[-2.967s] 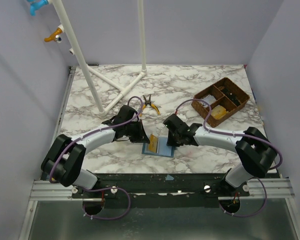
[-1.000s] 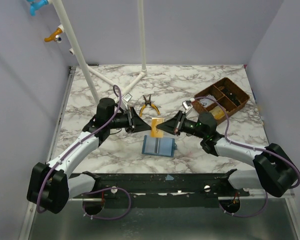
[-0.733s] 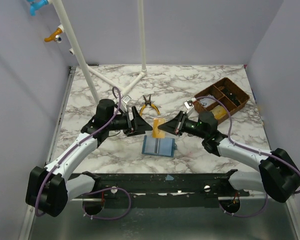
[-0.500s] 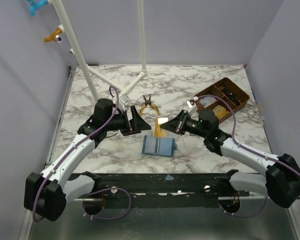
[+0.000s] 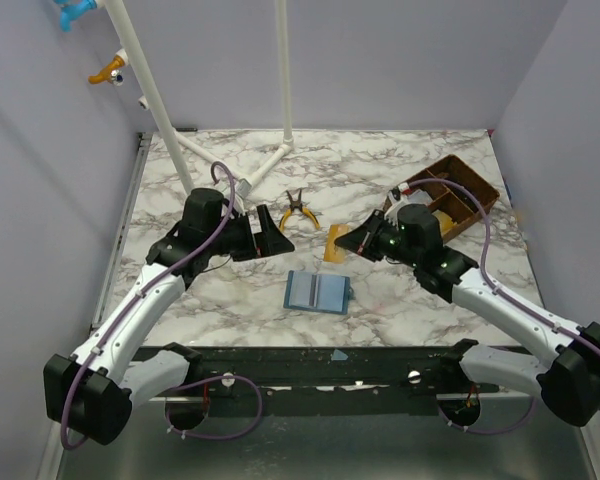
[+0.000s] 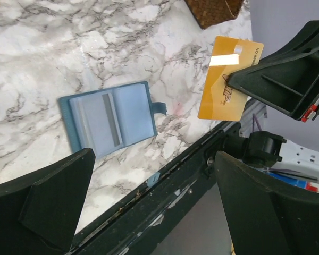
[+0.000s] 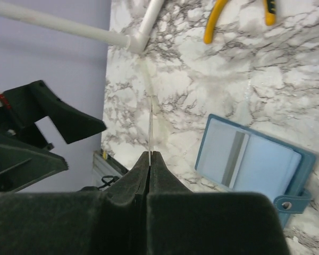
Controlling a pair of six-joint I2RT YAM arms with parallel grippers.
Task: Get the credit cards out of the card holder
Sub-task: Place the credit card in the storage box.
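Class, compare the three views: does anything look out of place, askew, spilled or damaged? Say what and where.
Nothing is spilled or damaged. One oddity: a yellow card hangs in mid-air, pinched by the right fingers, while the blue card holder lies open and slightly askew on the table.

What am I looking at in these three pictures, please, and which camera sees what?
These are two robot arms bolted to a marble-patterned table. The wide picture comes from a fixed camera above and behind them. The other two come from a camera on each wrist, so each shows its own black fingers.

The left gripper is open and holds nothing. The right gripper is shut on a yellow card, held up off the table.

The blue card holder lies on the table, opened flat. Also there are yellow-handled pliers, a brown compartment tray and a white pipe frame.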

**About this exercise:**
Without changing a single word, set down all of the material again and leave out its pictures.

**Reply to the task:**
[-2.967s] 
[-1.000s] 
[-0.733s] 
[-0.500s] 
[+0.000s] 
[+0.000s] 
[+0.000s] 
Controlling a pair of six-joint I2RT YAM arms with parallel grippers.
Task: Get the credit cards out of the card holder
Sub-task: Place the credit card in the storage box.
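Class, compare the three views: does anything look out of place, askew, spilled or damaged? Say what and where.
Nothing is spilled or damaged. One oddity: a yellow card hangs in mid-air, pinched by the right fingers, while the blue card holder lies open and slightly askew on the table.

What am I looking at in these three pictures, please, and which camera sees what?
These are two robot arms bolted to a marble-patterned table. The wide picture comes from a fixed camera above and behind them. The other two come from a camera on each wrist, so each shows its own black fingers.

The left gripper is open and holds nothing. The right gripper is shut on a yellow card, held up off the table.

The blue card holder lies on the table, opened flat. Also there are yellow-handled pliers, a brown compartment tray and a white pipe frame.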

Nothing else is required to complete the exercise.